Today, that project strikes me as both impossible and unnecessary. Central though it is to much of Jewish theology, revelation cannot be proven. Nor, though, can we disprove the notion that at some point in history God shared with the Jewish people insight, command or presence – whatever each of us may choose to call it.
Yearning for God’s Presence
In those not infrequent moments when Torah provides what feels like unparalleled access to the divine, I sense a God who gave us a true Torah, asher natan lanu torat emet. Love, which commands, inspires, directs and infuses life with meaning as can nothing else, seems the apt metaphor. Thirty years after my preoccupation with command and authority, I find myself yearning not for certainty but for presence, not for knowledge but for soul.

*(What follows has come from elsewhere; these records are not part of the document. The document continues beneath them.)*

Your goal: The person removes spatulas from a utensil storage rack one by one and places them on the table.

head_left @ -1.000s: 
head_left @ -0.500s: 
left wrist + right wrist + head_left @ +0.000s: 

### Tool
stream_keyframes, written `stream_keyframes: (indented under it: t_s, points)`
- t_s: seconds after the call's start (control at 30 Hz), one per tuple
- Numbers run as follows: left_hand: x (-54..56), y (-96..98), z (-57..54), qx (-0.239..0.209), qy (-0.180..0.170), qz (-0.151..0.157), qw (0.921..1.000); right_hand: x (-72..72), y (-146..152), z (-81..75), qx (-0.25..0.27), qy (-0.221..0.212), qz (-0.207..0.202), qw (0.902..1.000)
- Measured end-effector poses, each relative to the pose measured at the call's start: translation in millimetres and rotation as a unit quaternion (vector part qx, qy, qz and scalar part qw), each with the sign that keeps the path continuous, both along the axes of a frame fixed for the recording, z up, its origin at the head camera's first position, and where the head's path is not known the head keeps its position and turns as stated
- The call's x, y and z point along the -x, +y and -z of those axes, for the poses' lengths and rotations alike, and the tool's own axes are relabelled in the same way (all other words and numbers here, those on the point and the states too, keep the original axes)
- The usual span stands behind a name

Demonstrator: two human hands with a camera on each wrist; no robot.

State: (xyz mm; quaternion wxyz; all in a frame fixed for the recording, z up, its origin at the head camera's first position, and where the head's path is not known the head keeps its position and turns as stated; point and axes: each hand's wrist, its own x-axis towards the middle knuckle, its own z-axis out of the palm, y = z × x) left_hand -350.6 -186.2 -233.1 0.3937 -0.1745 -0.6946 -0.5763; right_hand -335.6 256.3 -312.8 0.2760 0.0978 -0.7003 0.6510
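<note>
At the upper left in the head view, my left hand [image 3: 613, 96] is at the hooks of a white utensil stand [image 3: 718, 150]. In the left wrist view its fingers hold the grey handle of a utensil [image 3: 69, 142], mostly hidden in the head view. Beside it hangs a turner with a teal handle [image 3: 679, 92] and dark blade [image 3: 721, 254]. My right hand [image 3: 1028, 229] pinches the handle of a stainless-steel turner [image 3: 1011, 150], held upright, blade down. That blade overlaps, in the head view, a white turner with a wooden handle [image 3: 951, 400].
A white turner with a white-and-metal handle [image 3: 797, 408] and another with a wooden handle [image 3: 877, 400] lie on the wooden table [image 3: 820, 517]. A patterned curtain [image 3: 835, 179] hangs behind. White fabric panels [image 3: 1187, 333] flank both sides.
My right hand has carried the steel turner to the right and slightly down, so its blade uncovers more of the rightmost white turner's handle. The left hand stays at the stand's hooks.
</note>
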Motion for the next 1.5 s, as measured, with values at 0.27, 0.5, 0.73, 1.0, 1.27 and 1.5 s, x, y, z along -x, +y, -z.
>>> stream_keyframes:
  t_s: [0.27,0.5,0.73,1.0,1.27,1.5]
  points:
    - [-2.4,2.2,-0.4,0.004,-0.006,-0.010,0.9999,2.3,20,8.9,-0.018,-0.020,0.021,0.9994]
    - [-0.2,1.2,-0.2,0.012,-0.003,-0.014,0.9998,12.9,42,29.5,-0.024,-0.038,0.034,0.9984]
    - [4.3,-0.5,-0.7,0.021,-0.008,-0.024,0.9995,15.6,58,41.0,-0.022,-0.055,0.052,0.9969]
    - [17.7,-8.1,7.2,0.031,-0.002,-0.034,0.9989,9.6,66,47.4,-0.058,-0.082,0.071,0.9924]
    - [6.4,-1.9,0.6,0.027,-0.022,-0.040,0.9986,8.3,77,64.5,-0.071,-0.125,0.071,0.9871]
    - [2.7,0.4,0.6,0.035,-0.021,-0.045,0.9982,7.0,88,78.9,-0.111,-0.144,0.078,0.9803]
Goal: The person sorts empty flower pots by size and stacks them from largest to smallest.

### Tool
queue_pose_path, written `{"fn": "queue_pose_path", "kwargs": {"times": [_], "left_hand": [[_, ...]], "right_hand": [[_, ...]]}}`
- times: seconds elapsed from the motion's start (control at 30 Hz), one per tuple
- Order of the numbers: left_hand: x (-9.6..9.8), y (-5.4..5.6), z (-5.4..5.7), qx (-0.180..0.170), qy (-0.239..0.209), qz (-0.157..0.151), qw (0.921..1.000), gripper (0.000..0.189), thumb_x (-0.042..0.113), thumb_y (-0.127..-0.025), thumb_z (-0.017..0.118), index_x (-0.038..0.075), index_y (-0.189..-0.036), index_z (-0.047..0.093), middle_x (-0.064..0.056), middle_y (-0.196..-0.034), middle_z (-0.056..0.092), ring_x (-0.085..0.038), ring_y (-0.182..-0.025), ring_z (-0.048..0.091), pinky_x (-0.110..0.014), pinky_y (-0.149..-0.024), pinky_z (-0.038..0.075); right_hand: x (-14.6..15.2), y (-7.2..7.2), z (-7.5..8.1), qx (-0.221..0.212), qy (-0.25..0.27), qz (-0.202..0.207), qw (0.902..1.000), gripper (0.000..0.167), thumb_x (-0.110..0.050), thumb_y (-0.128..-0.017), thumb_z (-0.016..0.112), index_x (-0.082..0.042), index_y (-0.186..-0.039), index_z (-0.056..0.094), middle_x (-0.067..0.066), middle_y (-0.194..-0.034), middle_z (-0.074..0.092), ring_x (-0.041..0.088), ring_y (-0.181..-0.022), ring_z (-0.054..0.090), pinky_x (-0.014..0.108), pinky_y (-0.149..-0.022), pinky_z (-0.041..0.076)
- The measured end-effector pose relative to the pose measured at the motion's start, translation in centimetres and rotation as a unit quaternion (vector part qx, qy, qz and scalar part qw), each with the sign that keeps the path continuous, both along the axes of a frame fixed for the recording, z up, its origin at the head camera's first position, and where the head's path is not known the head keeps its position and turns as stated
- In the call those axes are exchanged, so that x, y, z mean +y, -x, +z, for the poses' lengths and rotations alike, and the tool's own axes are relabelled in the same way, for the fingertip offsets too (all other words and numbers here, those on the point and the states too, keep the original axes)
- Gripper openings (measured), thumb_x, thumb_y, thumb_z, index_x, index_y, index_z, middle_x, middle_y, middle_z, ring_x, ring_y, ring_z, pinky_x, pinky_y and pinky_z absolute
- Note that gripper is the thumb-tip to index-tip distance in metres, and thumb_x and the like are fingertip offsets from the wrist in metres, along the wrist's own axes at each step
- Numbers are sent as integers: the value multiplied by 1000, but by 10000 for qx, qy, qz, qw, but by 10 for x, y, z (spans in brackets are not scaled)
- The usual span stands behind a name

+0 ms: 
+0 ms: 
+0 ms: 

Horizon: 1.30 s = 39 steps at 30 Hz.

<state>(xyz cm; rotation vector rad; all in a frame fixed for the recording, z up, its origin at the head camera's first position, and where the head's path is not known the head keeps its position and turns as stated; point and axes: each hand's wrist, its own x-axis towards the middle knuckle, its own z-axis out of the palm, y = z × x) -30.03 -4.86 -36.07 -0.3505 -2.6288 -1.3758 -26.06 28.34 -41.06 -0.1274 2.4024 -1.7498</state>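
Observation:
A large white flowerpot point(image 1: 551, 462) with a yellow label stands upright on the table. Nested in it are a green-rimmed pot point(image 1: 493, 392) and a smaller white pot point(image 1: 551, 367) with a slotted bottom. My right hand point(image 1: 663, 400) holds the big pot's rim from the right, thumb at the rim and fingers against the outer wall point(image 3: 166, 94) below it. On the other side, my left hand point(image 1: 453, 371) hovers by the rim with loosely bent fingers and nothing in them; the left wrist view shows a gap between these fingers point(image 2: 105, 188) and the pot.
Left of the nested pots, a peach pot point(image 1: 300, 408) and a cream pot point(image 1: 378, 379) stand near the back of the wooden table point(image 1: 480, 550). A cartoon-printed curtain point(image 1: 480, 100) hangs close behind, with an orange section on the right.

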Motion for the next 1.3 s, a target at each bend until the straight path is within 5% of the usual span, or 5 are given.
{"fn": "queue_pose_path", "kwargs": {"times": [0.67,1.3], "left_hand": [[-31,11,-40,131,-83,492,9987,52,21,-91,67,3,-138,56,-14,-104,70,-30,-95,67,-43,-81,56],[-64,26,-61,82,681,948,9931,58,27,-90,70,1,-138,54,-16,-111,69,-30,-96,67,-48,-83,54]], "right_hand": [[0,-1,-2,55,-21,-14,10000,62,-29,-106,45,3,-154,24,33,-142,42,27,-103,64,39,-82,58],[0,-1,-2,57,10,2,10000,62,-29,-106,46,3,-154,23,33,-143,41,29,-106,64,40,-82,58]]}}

Moreover, in a world increasingly detached from its moral moorings, something about the timelessness of the Torah’s profound, millennia-old social vision seems to me no less miraculous than any revelatory moment could be. A fundamental thrust towards human equality, reverence for the divine and human as ends in themselves, the centrality of the family, a focus on ritual as key to fashioning moments of sanctity – all those are increasingly eroding in today’s world. – Although there are, of course, aspects of Torah which strike us as morally troubling – the Torah’s fundamental insights on the matters listed above is also part of what I mean by asher natan lanu torat emet.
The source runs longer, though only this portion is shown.